### Assignment
For the listing that follows, give again exactly the lines from the one with "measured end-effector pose" to the one with "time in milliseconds", including both.

### The data
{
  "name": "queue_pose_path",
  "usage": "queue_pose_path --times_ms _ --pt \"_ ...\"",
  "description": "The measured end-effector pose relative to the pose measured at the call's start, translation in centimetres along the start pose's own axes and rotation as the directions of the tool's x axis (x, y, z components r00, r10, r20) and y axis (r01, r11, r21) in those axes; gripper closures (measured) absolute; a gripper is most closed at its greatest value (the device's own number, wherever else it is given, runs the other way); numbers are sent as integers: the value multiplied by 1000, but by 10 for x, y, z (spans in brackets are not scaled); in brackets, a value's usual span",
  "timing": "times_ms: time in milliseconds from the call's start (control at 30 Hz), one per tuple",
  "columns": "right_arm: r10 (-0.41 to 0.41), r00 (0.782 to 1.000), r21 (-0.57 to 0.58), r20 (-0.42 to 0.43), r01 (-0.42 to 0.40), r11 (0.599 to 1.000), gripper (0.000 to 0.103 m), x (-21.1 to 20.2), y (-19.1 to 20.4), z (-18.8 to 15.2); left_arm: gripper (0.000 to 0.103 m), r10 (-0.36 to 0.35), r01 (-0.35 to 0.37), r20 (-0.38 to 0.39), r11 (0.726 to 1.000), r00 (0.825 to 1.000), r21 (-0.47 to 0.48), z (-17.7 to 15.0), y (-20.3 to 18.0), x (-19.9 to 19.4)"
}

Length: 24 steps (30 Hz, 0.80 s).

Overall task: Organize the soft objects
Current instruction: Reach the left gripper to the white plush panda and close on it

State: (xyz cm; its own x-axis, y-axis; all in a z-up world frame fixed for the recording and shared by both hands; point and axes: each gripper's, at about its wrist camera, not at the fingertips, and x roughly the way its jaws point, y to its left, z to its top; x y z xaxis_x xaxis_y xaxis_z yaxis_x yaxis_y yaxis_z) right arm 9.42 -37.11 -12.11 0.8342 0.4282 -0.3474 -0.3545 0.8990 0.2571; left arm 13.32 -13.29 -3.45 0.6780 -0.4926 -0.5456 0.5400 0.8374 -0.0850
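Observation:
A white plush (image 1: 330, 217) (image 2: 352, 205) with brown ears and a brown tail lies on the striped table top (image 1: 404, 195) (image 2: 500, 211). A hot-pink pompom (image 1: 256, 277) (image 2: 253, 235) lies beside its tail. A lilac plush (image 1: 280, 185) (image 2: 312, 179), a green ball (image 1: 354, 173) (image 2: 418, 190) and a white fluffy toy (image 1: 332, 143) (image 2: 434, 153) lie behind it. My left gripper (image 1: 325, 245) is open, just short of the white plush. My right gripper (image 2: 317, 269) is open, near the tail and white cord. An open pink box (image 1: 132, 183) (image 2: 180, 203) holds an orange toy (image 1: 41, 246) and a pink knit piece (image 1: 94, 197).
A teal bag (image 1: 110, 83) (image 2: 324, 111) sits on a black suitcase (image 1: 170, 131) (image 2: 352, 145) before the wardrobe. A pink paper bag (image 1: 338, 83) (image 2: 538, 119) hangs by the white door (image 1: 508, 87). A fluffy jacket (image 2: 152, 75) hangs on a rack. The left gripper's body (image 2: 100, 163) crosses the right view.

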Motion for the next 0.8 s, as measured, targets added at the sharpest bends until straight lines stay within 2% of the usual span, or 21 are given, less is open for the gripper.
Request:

### Response below
  "description": "The measured end-effector pose relative to the pose measured at the call's start, translation in centimetres along the start pose's own axes and rotation as the directions of the tool's x axis (x, y, z components r00, r10, r20) and y axis (r01, r11, r21) in those axes; gripper closures (measured) absolute; a gripper is most closed at its greatest value (the device's own number, wherever else it is given, runs the other way); numbers are sent as integers: the value multiplied by 1000, but by 10 for x, y, z (spans in brackets are not scaled); in brackets, a value's usual span",
  "timing": "times_ms: time in milliseconds from the call's start (control at 30 Hz), one per tuple",

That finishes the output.